What is the number of lines below that contain the word "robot"? Give only that number.
------------------------------------------------------------------------
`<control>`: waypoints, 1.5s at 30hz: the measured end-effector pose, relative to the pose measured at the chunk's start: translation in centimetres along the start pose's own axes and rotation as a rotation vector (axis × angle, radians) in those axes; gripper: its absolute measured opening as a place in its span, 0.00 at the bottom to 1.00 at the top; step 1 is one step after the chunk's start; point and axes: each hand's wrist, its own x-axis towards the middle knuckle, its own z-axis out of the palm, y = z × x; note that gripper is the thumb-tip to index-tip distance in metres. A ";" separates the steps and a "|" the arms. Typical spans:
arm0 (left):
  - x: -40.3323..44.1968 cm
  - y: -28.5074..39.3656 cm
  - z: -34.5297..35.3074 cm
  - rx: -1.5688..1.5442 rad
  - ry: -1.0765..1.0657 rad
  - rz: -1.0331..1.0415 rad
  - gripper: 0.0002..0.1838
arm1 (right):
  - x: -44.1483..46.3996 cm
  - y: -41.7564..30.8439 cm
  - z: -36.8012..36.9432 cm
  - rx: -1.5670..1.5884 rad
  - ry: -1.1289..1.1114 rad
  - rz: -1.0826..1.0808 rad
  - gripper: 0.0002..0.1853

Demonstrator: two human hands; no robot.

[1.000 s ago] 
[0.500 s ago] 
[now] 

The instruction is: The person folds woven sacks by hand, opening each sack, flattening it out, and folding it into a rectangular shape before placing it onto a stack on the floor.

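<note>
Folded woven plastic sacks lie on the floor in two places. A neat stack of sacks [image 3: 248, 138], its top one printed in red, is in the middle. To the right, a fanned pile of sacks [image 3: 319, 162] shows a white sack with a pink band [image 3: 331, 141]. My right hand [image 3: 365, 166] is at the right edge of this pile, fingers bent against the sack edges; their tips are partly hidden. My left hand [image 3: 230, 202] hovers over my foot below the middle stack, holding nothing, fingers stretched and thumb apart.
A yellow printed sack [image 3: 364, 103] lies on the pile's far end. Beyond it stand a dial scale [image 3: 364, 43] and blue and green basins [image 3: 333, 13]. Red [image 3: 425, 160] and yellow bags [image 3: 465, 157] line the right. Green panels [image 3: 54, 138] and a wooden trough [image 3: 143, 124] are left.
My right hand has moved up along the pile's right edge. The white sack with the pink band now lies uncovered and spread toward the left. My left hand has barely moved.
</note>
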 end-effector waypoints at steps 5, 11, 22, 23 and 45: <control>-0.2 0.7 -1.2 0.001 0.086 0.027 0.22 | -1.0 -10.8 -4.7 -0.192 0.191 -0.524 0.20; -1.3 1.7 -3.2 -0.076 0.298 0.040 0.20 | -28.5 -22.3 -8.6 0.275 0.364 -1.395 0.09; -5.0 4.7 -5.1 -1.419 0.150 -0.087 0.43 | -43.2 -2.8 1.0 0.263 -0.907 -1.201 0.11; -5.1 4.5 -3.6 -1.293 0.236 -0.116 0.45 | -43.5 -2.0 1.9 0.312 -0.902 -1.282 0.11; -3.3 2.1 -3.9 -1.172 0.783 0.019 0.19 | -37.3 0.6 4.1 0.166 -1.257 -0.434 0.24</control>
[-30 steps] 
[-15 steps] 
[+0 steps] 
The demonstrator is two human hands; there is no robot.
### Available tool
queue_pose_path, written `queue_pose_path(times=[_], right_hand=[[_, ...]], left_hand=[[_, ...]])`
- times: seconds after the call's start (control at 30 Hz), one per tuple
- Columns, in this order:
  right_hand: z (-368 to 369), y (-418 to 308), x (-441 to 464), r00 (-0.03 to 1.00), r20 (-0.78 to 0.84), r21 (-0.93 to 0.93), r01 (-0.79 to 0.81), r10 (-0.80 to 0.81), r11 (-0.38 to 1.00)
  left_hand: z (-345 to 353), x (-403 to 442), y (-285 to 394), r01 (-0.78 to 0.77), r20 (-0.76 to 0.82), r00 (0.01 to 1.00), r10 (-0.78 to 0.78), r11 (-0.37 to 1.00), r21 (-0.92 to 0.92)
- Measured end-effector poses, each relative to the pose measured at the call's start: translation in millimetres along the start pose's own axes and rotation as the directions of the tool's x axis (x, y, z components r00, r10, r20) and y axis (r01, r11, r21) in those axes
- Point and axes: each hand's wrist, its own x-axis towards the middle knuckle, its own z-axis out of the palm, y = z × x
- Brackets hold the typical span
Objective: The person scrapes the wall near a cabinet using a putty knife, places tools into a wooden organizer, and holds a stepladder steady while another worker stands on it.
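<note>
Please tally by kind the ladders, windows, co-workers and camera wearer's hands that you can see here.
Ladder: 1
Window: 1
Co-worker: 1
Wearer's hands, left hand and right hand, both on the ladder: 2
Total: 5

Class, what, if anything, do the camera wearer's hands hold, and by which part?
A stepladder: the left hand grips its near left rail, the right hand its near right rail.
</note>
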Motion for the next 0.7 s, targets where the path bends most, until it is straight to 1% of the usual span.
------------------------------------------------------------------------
#### Written reply
2